Away they all went, twenty couples at once; hands half round and back again the other way; down the middle and up again; round and round in various stages of affectionate grouping; old top couple always turning up in the wrong place; new top couple starting off again, as soon as they got there; all top couples at last, and not a bottom one to help them. When this result was brought about, old Fezziwig, clapping his hands to stop the dance, cried out, “Well done!” and the fiddler plunged his hot face into a pot of porter, especially provided for that purpose.
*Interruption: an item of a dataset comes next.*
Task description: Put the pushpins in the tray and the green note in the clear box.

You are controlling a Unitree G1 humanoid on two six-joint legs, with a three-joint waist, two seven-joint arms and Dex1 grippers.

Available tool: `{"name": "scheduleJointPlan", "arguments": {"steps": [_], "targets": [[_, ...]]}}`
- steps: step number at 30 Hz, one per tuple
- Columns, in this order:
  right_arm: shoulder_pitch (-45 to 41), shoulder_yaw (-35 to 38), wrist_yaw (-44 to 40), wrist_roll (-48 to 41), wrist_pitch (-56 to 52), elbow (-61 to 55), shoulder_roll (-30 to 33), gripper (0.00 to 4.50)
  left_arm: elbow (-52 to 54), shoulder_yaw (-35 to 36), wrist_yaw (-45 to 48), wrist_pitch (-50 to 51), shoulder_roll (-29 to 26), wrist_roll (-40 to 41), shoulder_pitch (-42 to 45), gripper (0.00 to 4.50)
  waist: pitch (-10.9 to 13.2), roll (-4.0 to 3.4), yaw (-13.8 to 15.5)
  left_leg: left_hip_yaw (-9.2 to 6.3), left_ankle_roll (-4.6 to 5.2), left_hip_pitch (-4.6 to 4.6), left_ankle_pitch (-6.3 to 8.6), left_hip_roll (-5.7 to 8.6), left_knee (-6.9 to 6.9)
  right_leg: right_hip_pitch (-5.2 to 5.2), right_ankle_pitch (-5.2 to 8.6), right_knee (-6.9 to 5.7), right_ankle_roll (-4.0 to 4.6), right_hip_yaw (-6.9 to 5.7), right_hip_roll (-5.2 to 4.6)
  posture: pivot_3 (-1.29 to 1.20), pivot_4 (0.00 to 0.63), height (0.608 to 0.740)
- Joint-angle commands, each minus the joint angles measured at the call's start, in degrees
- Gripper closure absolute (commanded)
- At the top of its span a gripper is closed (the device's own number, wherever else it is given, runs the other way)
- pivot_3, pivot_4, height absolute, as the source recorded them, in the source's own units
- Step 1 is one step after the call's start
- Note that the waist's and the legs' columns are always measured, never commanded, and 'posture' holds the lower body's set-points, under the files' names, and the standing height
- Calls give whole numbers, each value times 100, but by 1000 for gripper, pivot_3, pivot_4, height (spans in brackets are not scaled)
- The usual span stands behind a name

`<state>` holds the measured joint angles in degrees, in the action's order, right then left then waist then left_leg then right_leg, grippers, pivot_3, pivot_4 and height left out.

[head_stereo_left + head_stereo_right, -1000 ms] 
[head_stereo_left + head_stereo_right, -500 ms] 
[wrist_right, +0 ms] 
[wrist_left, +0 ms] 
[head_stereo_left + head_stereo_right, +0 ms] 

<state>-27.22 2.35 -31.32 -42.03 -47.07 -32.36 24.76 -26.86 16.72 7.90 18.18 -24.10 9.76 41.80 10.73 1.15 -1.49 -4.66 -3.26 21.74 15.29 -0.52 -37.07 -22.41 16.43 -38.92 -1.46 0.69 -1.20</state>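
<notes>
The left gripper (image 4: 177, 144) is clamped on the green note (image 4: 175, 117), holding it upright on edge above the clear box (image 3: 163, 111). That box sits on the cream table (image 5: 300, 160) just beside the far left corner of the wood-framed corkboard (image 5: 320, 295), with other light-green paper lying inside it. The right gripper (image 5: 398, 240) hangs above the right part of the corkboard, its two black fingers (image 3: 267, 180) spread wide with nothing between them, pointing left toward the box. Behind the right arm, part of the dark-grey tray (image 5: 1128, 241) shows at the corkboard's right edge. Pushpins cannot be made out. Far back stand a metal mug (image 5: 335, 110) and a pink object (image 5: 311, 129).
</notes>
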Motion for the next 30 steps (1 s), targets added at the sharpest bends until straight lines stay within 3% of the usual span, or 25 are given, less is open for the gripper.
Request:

But scorning rest, upon his reappearance, he instantly began again, though there were no dancers yet, as if the other fiddler had been carried home, exhausted, on a shutter, and he were a bran-new man resolved to beat him out of sight, or perish.
There were more dances, and there were forfeits, and more dances, and there was cake, and there was negus, and there was a great piece of Cold Roast, and there was a great piece of Cold Boiled, and there were mince-pies, and plenty of beer. But the great effect of the evening came after the Roast and Boiled, when the fiddler (an artful dog, mind! The sort of man who knew his business better than you or I could have told it him!) struck up “Sir Roger de Coverley.” Then old Fezziwig stood out to dance with Mrs Fezziwig. Top couple too; with a good stiff piece of work cut out for them; three or four and twenty pair of partners; people who were not to be trifled with; people who would dance, and had no notion of walking.